Cleveland and GM parts house are both no go.... Tried about a dozen more salvage yards and they will only sell the entire door...


----------



## Falco21 (May 11, 2010)

That's very very strange. I have seen back ordered parts, but never a part that seemed to be impossible to find. Someone has gotta' have it. I just don't know who lol


----------



## bvqsmgto (Jul 15, 2011)

I remember reading that the government requires manufacturers to carry parts for a model 10 years after it's discontinued.

If the dealer can't or won't order the part, try here:

Commodore Parts

They're located in Australia and might be able to help you. Email them: [email protected]


----------



## Mddrummer911 (Jul 9, 2011)

Well I just sent a email to a Holden dealership in Australia. Maybe they will respond


----------



## jpalamar (Jul 22, 2008)

Mddrummer911 said:


> Well I just sent a email to a Holden dealership in Australia. Maybe they will respond


As much as it hurts me to say because it will cost tons of $$$, maybe contact JHP and see if they can secure it for you. They know how to ship parts for Aussieland to here.

Chances are, if your dealer can't get the part it isn't available because the dealers just get the parts for Aussieland anyway. Hell, we had to wait 8 months for new rear seat covers for Julie's GTO when the rear sitching went on the warranty replacement ones(less then a year after they were installed on a garage queen car that was detailed just about everytime it was used and the rear seats were only sat in 1 time).

I have a friend that works at an Audi dealer in Dubai and the GTO is a Lumina SS there. I'll send him a message on FB and see if he can possibly get the part. Don't cross your fingers though, he isn't reliable.


----------



## Mddrummer911 (Jul 9, 2011)

Thanks fo all the help guys! Surely one of the dealers/companies in au that I have contacted will have it.


----------



## HP11 (Apr 11, 2009)

Good luck...I'm thinking that they (the dealers) basically all get their parts from the same sources. GM iis GM.


----------



## LS2 MN6 (Jul 14, 2010)

HP11 said:


> Good luck...I'm thinking that they (the dealers) basically all get their parts from the same sources. GM iis GM.


You would think this is the case. But it isn't.

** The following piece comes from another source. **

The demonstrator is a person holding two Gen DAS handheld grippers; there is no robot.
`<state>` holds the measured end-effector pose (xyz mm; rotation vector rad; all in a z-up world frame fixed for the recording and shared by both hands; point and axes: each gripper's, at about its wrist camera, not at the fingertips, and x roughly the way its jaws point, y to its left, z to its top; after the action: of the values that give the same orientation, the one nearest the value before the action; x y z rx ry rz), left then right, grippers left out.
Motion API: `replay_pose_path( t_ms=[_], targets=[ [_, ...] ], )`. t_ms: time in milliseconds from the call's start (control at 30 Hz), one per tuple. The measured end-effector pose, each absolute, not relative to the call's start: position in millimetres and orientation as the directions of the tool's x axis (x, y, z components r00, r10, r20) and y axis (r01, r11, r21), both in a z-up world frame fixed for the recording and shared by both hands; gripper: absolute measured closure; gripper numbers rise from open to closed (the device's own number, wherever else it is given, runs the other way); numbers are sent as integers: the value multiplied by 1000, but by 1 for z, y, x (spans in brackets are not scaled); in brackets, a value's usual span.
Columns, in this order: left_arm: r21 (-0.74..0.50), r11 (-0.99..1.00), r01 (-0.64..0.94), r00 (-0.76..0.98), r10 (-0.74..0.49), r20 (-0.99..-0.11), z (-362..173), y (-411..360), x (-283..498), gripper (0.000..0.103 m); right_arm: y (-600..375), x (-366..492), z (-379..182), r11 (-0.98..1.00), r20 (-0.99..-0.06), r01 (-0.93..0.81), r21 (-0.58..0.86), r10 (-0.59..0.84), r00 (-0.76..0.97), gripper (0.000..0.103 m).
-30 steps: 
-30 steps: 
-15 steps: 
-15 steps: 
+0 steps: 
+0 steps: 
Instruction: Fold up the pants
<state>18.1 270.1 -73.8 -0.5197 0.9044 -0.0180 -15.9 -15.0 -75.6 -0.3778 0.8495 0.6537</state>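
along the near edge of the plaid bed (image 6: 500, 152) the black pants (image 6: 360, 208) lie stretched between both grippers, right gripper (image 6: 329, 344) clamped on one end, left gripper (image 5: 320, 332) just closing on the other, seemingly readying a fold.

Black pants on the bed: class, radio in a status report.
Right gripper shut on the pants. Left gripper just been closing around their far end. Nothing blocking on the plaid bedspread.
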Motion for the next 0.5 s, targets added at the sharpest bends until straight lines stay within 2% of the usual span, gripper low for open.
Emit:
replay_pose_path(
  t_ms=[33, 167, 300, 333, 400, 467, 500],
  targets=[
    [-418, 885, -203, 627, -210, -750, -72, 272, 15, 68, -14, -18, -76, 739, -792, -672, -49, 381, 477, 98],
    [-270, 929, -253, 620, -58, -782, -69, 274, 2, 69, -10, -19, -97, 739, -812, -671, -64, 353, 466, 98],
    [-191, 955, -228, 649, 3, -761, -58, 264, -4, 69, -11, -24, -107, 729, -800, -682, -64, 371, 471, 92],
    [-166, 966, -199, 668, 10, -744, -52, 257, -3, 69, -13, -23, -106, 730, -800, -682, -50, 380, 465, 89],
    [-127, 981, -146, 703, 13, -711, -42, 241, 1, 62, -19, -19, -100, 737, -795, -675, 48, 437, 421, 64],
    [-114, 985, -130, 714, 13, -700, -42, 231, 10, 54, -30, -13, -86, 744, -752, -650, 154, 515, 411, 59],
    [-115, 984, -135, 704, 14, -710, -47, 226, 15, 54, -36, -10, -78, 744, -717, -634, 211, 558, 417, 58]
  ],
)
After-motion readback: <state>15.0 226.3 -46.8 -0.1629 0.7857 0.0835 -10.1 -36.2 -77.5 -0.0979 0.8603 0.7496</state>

Service is different in each region. Only in the past year has GM attempted to move to a common service org and that's only because part sharing is so common now redoing work in each region is too costly.


----------



## BWinc (Sep 21, 2005)

There are some part-outs of entire vehicles on the other forum. You could look there.


----------



## Mddrummer911 (Jul 9, 2011)

By other forum, which one are you referring to?


----------



## Falco21 (May 11, 2010)

ls1gto.com 

Pretty sure.


----------



## Mddrummer911 (Jul 9, 2011)

Ok so the Aussie dealer responded that it's back ordered there also, that they show expected stock date 01-09... I'm guessing that's the first of this month... Not too good on foreign communication. But I posted on ls1gto.com and a user there responded that has a parts car. Hopefully he still has this part.


----------



## BWinc (Sep 21, 2005)

Yup. LS1gto. Two part-outs are going on right now. They may be able to hook you up.


----------



## Falco21 (May 11, 2010)

One guy on there bought a Cosmo's Purple GTO and is parting it out completely. I would search for that thread and send him an email. He might have it.


----------



## Mddrummer911 (Jul 9, 2011)

Whooohooo hooo!!! Just got a call back from my friend at a yard in Joplin mo, he just got a gto in and pulled the part for me!!! Just keeping my fingers crossed it doesn't get damaged in shipping and works out. The dealership is even going to reimburse me for it!!!


----------



## Falco21 (May 11, 2010)

Great news!! Congrats man. That's a shame it took this much trouble to find that part. Imagine how it is going to be years from now. I don't even wanna think of that


----------



## Mddrummer911 (Jul 9, 2011)

Hopefully this is just a fluke with this one part...


----------



## roy (Jun 1, 2010)

*parts made*

How intricate is the piece? Is it out of the question to have a fab guy look at it?
I know i couldn;t find rear steer spindles for an old rod of mine, & finally i went to a fabricator & for not allot of money, using a similiar model spindle, he made 2 for me.
You would think, a 2 door hardtop GM model car, like um, a Pontiac Gr,Am, coupe maybe? u know what i mean, or a Impala coupe, might use a very similiar window piece?
I guess the toughest part is actually having something as an example in the first place, to show a fabricator!


----------



## m14socom (Nov 22, 2011)

Anyone know where I can get the piece that guides in this channel?


----------